Exercise prompt>
Print the listing below once more, unchanged.

Given material>
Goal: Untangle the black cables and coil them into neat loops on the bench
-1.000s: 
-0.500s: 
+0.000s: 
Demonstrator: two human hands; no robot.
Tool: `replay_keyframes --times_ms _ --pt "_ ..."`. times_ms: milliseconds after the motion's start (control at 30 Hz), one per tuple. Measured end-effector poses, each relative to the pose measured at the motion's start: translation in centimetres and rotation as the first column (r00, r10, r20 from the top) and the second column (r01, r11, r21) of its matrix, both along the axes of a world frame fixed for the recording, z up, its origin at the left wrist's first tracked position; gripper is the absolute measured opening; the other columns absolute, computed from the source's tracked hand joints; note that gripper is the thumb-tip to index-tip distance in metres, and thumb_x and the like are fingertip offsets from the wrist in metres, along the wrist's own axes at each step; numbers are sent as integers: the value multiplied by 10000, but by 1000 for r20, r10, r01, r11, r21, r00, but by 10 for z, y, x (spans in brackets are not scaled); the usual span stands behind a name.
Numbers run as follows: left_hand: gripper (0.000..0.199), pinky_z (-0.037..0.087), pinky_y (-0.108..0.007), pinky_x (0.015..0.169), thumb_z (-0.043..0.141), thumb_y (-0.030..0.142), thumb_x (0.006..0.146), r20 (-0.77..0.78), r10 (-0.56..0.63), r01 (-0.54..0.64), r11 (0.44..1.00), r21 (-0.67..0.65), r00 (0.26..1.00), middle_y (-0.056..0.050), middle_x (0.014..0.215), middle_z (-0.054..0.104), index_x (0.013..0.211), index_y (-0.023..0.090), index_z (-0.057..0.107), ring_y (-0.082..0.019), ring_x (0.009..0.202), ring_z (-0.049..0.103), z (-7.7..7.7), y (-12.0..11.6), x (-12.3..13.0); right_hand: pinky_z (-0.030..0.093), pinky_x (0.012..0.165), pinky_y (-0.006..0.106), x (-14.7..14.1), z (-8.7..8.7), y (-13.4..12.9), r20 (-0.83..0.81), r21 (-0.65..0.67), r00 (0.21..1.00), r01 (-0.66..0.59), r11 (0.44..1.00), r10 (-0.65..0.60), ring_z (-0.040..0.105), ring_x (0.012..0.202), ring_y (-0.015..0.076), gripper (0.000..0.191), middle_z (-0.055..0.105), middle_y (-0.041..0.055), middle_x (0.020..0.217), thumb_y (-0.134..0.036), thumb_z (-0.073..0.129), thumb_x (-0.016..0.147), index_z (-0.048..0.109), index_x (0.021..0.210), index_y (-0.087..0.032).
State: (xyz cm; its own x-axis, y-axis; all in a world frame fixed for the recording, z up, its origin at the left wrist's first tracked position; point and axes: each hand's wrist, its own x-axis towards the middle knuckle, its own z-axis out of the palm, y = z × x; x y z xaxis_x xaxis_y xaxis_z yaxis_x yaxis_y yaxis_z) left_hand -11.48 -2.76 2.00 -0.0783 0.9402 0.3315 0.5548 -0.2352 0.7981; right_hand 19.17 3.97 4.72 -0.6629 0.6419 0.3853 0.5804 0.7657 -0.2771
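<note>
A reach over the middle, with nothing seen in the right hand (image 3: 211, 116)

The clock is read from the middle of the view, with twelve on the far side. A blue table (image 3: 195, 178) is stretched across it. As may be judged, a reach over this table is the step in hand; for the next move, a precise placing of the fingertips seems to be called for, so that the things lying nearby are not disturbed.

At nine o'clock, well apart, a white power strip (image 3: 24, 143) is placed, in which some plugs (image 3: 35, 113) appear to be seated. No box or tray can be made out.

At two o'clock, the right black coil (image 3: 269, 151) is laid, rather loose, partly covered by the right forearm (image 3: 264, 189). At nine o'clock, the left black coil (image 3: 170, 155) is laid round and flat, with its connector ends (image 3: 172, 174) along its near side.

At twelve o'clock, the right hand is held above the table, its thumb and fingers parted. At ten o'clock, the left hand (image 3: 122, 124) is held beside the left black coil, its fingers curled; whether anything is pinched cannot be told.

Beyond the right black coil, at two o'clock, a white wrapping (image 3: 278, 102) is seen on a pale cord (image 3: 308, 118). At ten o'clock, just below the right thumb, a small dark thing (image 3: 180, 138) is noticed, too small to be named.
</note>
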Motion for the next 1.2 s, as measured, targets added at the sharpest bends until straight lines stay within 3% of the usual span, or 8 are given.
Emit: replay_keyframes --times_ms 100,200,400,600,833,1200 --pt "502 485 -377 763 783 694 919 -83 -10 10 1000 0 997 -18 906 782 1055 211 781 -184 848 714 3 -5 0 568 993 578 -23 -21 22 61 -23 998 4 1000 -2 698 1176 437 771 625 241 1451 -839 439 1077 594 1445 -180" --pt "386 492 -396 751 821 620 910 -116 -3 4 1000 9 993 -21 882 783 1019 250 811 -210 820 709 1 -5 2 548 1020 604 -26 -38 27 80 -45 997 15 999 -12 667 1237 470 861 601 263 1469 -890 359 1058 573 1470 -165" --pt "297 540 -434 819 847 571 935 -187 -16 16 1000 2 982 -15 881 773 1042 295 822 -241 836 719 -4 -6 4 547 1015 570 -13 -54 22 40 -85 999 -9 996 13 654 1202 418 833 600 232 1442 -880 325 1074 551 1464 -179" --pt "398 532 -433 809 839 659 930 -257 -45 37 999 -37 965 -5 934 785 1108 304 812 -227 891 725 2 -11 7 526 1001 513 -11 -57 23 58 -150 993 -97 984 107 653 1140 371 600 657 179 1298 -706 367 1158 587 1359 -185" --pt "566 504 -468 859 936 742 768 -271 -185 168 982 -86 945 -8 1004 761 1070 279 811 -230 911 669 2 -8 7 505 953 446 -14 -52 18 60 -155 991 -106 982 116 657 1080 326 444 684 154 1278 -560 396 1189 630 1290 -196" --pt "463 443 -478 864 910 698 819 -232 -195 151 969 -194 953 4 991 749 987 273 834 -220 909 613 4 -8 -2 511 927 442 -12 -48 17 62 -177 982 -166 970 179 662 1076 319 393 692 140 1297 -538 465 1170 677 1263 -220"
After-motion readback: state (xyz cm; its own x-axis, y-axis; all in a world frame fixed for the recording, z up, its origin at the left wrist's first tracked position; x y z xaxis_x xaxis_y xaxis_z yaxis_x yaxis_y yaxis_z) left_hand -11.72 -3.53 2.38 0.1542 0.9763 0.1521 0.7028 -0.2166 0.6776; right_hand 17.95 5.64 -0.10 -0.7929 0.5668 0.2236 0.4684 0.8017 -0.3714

Written solution>
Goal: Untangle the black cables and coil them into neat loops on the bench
-1.000s: 
-0.500s: 
+0.000s: 
Demonstrator: two human hands; no robot.
Tool: `replay_keyframes --times_ms _ --pt "_ ..."`. times_ms: milliseconds after the motion's start (control at 30 Hz), one per tuple. Measured end-effector poses, each relative to the pose measured at the motion's start: translation in centimetres and rotation as the first column (r00, r10, r20 from the top) and the second column (r01, r11, r21) of its matrix, both along the axes of a world frame fixed for the recording, z up, its origin at the left wrist's first tracked position; gripper is the absolute measured opening; the other columns absolute, computed from the source's tracked hand joints; note that gripper is the thumb-tip to index-tip distance in metres, and thumb_x and the like are fingertip offsets from the wrist in metres, along the wrist's own axes at each step; numbers are sent as integers: the value multiplied by 10000, but by 1000 for r20, r10, r01, r11, r21, r00, but by 10 for z, y, x (spans in brackets are not scaled); the usual span stands behind a name.
Numbers run as follows: left_hand: gripper (0.000..0.199), pinky_z (-0.037..0.087), pinky_y (-0.108..0.007), pinky_x (0.015..0.169), thumb_z (-0.043..0.141), thumb_y (-0.030..0.142), thumb_x (0.006..0.146), r20 (-0.77..0.78), r10 (-0.56..0.63), r01 (-0.54..0.64), r11 (0.44..1.00), r21 (-0.67..0.65), r00 (0.26..1.00), middle_y (-0.056..0.050), middle_x (0.014..0.215), middle_z (-0.054..0.104), index_x (0.013..0.211), index_y (-0.023..0.090), index_z (-0.057..0.107), ring_y (-0.082..0.019), ring_x (0.009..0.202), ring_z (-0.049..0.103), z (-7.7..7.7), y (-12.0..11.6), x (-12.3..13.0); right_hand: pinky_z (-0.030..0.093), pinky_x (0.012..0.165), pinky_y (-0.006..0.106), x (-14.7..14.1), z (-8.7..8.7), y (-13.4..12.9), r20 (-0.83..0.81), r21 (-0.65..0.67), r00 (0.21..1.00), r01 (-0.66..0.59), r11 (0.44..1.00), r10 (-0.65..0.60), ring_z (-0.040..0.105), ring_x (0.012..0.202), ring_y (-0.015..0.076), gripper (0.000..0.191), middle_z (-0.055..0.105), middle_y (-0.041..0.055), middle_x (0.020..0.217), thumb_y (-0.134..0.036), thumb_z (-0.073..0.129), thumb_x (-0.016..0.147), index_z (-0.048..0.109), index_x (0.021..0.210), index_y (-0.087..0.032).
State: (xyz cm; its own x-axis, y-axis; all in a world frame fixed for the recording, z up, its origin at the left wrist's first tracked position; point and axes: each hand's wrist, its own x-axis towards the middle knuckle, its own z-axis out of the palm, y = z × x; x y z xaxis_x xaxis_y xaxis_z yaxis_x yaxis_y yaxis_z) left_hand -11.48 -2.76 2.00 -0.0783 0.9402 0.3315 0.5548 -0.2352 0.7981; right_hand 19.17 3.97 4.72 -0.6629 0.6419 0.3853 0.5804 0.7657 -0.2771
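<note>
A reach over the middle, with nothing seen in the right hand (image 3: 211, 116)

The clock is read from the middle of the view, with twelve on the far side. A blue table (image 3: 195, 178) is stretched across it. As may be judged, a reach over this table is the step in hand; for the next move, a precise placing of the fingertips seems to be called for, so that the things lying nearby are not disturbed.

At nine o'clock, well apart, a white power strip (image 3: 24, 143) is placed, in which some plugs (image 3: 35, 113) appear to be seated. No box or tray can be made out.

At two o'clock, the right black coil (image 3: 269, 151) is laid, rather loose, partly covered by the right forearm (image 3: 264, 189). At nine o'clock, the left black coil (image 3: 170, 155) is laid round and flat, with its connector ends (image 3: 172, 174) along its near side.

At twelve o'clock, the right hand is held above the table, its thumb and fingers parted. At ten o'clock, the left hand (image 3: 122, 124) is held beside the left black coil, its fingers curled; whether anything is pinched cannot be told.

Beyond the right black coil, at two o'clock, a white wrapping (image 3: 278, 102) is seen on a pale cord (image 3: 308, 118). At ten o'clock, just below the right thumb, a small dark thing (image 3: 180, 138) is noticed, too small to be named.
</note>
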Motion for the next 1.2 s, as measured, targets added at the sharpest bends until straight lines stay within 3% of the usual span, or 8 are given.
Emit: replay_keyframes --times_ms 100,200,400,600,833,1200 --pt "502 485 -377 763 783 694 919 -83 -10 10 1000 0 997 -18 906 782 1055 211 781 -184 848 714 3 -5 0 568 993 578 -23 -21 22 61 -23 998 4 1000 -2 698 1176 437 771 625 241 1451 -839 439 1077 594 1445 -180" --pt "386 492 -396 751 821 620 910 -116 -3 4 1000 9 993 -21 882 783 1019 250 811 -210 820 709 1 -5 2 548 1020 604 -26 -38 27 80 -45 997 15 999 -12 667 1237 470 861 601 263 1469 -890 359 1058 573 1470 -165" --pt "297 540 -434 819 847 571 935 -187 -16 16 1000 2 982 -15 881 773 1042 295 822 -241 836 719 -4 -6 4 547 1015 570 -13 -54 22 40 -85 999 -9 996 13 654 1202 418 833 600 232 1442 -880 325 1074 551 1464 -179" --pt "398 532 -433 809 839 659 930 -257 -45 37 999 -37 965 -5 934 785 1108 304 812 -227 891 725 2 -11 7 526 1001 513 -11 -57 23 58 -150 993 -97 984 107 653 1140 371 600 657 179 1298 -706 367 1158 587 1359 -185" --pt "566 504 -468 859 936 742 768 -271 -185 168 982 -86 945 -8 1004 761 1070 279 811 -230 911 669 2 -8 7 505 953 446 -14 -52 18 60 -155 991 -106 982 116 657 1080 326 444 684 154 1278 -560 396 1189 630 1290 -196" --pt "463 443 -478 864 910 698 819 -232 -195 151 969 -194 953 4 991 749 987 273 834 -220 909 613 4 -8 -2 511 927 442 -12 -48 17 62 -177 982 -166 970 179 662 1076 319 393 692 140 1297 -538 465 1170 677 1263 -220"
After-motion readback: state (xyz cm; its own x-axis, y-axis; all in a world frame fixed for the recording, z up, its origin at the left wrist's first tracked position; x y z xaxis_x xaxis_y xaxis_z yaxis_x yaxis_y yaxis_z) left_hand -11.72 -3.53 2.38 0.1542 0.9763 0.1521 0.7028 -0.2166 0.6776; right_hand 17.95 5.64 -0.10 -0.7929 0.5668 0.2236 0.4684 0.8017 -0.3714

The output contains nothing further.